** TASK **
Could you retype exactly the lines below between the one holding "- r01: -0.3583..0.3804" and the one holding "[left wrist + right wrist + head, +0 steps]", inclusive, leaving out any pictures?

** INFORMATION **
· · · · · · ·
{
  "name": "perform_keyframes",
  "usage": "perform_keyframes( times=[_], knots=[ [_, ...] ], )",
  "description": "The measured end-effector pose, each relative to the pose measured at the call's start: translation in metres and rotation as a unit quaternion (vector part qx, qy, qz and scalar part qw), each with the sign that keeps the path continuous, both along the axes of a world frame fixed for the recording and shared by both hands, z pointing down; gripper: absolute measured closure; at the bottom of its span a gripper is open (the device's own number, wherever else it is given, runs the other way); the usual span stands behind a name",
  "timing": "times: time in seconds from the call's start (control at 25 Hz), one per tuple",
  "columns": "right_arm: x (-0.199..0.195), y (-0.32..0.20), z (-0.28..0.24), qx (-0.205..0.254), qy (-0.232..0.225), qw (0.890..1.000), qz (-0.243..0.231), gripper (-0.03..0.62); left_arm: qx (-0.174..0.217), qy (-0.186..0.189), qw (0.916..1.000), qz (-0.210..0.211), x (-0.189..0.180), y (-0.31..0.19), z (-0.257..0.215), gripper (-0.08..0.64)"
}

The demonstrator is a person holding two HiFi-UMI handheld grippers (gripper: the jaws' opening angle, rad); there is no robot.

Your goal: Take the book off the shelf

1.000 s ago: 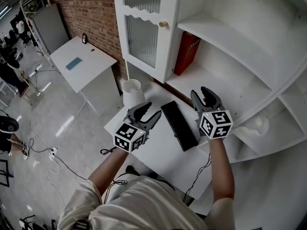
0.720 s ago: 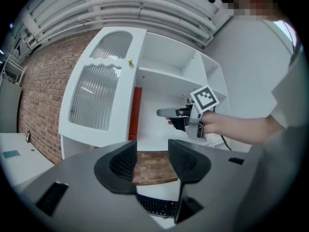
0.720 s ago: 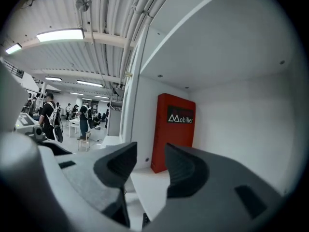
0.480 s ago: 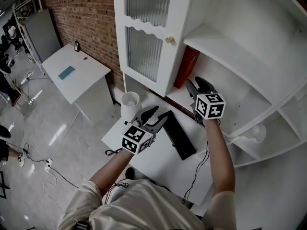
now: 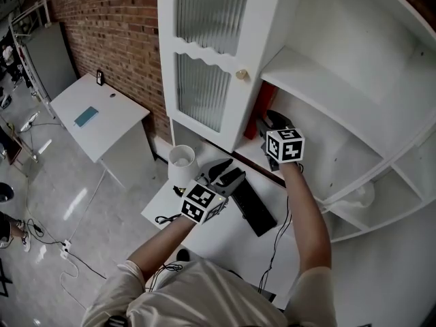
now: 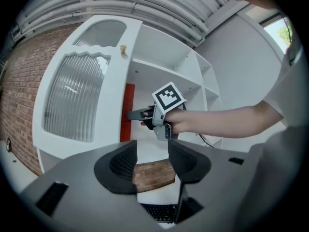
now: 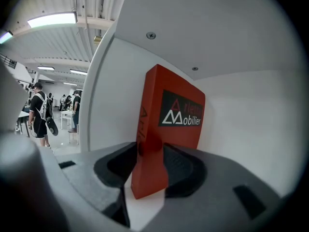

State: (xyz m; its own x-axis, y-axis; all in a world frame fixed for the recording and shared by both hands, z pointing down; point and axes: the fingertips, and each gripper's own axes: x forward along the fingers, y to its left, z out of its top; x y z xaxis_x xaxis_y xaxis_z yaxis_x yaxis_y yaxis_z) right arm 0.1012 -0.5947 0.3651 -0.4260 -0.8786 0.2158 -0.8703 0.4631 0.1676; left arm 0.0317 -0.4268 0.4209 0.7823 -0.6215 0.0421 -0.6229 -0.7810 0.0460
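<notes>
A red book point(image 5: 261, 112) stands leaning in the left corner of the white shelf point(image 5: 320, 155), just behind the cabinet door. In the right gripper view the red book point(image 7: 169, 120) shows a dark label with white and red print, and its near edge fills the gap between the pads. My right gripper point(image 5: 270, 120) reaches into that shelf bay and is shut on the book; its point in its own view is point(image 7: 150, 168). My left gripper point(image 5: 223, 171) hovers above the desk, open and holding nothing, and looks toward the shelf point(image 6: 152, 158).
A black keyboard point(image 5: 251, 206) lies on the white desk point(image 5: 225, 237) below the shelf, with a white cylinder point(image 5: 182, 159) at its left end. The ribbed-glass cabinet door point(image 5: 204, 80) stands left of the book. A second white table point(image 5: 95, 111) stands by the brick wall.
My right gripper has moved up from above the desk into the shelf bay, onto the red book. The left gripper stayed over the desk, open.
</notes>
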Motion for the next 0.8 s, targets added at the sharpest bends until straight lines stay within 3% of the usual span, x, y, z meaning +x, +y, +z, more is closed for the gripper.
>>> perform_keyframes(
  times=[0.32,0.8],
  knots=[
    [0.003,0.001,-0.001,-0.006,0.021,0.999,-0.025,0.43,0.014,-0.002,0.9997,0.021,0.032,-0.021,-0.009,0.376],
    [0.025,0.014,-0.003,-0.011,0.013,0.999,-0.038,0.43,0.02,-0.015,0.9996,-0.011,0.058,-0.056,-0.004,0.376]
  ],
)
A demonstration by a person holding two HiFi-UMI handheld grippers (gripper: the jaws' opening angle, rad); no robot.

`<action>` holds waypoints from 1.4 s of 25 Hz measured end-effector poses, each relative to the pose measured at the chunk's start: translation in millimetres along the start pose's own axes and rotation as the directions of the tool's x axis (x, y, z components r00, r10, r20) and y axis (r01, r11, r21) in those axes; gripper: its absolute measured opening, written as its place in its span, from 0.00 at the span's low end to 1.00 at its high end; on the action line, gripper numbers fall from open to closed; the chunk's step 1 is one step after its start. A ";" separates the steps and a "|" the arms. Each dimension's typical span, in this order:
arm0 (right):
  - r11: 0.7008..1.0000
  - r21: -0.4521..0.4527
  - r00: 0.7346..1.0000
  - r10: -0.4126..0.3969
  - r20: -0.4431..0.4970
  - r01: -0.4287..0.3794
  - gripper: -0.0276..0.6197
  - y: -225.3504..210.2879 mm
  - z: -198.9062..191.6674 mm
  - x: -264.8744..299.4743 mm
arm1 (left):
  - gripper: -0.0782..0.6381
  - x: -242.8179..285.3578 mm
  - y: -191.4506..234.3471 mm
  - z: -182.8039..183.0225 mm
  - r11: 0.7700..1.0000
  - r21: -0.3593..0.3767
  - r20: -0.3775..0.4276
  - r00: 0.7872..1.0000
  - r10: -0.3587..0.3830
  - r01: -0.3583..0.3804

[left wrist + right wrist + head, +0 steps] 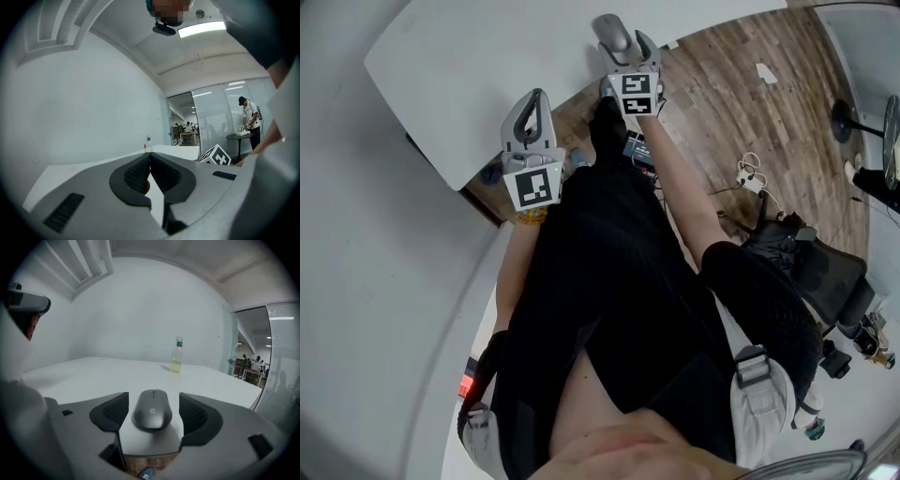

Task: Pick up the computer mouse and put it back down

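A dark computer mouse [152, 409] lay on the near edge of a white table [84, 376], low in the middle of the right gripper view, squarely between the jaws of the right gripper [153, 401]. Those jaws stood wide apart, one ribbed pad to each side of the mouse, with a sliver of bare tabletop between pad and shell, so nothing was gripped. The mouse's long axis ran straight up the frame, in line with the way the gripper pointed, its rounded tail end toward the camera; closing the jaws would likely press across its narrow width. A small bottle of yellowish liquid [176, 356] stood well behind it, just right of centre. In the head view the right gripper [623, 42] reached the table's edge at the top centre, while the left gripper [528, 117] sat lower and to the left, clear of the mouse. Its jaws were pressed together on nothing, as the left gripper view showed [150, 157]. The right hand was plainly the nearer one.
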State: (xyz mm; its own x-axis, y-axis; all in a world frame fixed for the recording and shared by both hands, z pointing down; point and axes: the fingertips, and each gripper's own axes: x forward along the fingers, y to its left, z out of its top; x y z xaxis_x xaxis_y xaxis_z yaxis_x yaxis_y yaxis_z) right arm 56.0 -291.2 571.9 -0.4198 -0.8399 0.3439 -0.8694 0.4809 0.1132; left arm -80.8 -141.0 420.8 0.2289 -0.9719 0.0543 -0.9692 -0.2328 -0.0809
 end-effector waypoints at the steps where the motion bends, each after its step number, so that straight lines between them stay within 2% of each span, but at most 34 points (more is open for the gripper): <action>1: 1.000 0.003 1.000 -0.001 -0.014 0.001 0.51 0.1 -3.1 1.5 | 0.13 -0.3 0.3 -0.3 1.000 0.000 -0.002 1.000 0.001 -0.001; 14: 1.000 -0.002 0.995 0.006 -0.103 -0.007 0.51 3.3 -28.0 8.8 | 0.13 -2.9 0.2 -3.9 1.000 -0.002 -0.008 1.000 0.010 -0.010; 21: 1.000 0.011 0.993 0.006 -0.120 -0.004 0.50 0.6 -30.3 10.5 | 0.13 -3.5 -2.3 -4.4 1.000 0.010 -0.011 1.000 0.006 -0.006; 30: 0.996 0.084 0.989 0.050 -0.138 -0.039 0.50 1.0 -35.8 13.1 | 0.13 -2.3 -3.1 -6.6 1.000 0.006 -0.012 1.000 0.002 -0.002; 35: 0.996 0.073 0.990 0.051 -0.133 -0.042 0.50 -1.2 -38.2 14.0 | 0.13 -1.8 -4.5 -6.4 1.000 0.003 -0.009 1.000 0.001 -0.001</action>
State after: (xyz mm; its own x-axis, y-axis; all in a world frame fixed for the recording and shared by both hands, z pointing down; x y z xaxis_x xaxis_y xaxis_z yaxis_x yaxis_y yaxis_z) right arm 61.1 -293.9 612.2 -0.4253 -0.7733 0.4702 -0.8680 0.4957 0.0300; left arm -77.5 -138.0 427.5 0.2269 -0.9719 0.0633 -0.9692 -0.2317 -0.0838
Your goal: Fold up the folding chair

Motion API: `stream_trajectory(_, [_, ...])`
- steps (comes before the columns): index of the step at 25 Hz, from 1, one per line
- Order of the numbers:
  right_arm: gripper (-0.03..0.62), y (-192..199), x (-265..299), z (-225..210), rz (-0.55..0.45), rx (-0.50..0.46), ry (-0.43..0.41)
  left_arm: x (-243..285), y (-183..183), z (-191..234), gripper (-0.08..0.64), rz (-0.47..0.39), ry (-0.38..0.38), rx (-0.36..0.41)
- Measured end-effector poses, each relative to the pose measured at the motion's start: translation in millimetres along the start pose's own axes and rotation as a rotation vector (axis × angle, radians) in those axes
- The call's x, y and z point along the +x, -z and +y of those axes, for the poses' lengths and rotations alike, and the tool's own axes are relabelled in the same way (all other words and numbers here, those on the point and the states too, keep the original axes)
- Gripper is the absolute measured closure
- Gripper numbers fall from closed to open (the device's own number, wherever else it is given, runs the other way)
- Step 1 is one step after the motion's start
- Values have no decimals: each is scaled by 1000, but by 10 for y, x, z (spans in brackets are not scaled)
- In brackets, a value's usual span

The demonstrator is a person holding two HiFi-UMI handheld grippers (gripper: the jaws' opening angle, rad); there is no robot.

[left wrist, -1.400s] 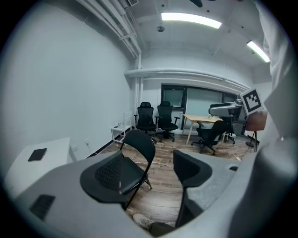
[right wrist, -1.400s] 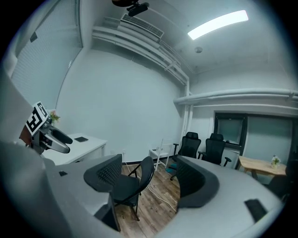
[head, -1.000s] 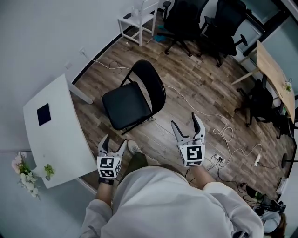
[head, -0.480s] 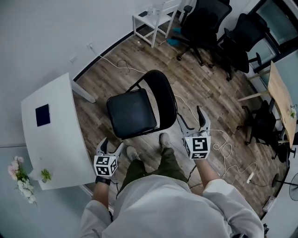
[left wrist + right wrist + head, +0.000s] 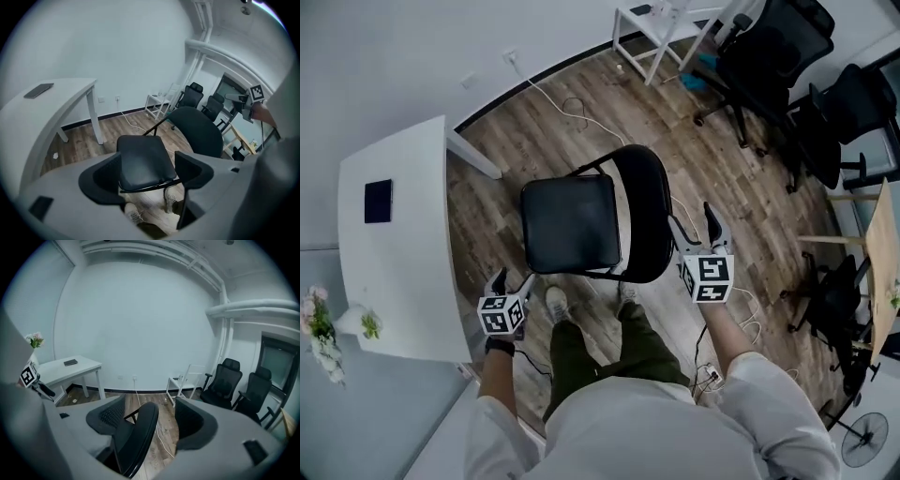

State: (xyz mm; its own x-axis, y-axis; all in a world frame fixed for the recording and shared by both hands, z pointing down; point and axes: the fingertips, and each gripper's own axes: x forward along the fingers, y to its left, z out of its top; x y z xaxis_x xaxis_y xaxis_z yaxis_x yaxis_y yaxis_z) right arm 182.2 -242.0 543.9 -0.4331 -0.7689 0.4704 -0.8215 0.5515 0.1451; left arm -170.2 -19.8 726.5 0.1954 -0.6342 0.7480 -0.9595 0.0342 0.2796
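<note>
Grippers at the unfolded chair
Left gripper (image 5: 513, 278) gapes empty near the front seat edge of the black padded folding chair (image 5: 572, 225), white table (image 5: 403, 234) close alongside. The right gripper (image 5: 692, 217), jaws just narrowing, straddles the backrest rim (image 5: 649, 216) without pressing. Both stood farther off earlier.

Wood floor (image 5: 492, 211), white desk (image 5: 412, 267), office chairs (image 5: 773, 42)
</note>
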Motion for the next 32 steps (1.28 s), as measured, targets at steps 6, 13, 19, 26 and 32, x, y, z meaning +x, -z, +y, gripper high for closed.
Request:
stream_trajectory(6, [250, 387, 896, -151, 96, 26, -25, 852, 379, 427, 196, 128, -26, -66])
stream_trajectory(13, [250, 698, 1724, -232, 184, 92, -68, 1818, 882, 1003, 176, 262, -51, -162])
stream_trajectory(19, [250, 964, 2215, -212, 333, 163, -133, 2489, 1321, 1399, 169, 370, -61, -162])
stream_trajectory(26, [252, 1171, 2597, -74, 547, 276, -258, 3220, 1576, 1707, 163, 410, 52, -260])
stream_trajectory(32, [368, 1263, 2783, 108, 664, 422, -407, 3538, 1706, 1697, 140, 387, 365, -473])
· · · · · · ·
** RESPONSE TO THE EXERCISE **
  - r01: -0.3583..0.3804

[left wrist + right wrist + head, +0 steps] 

The answer has been written out in full.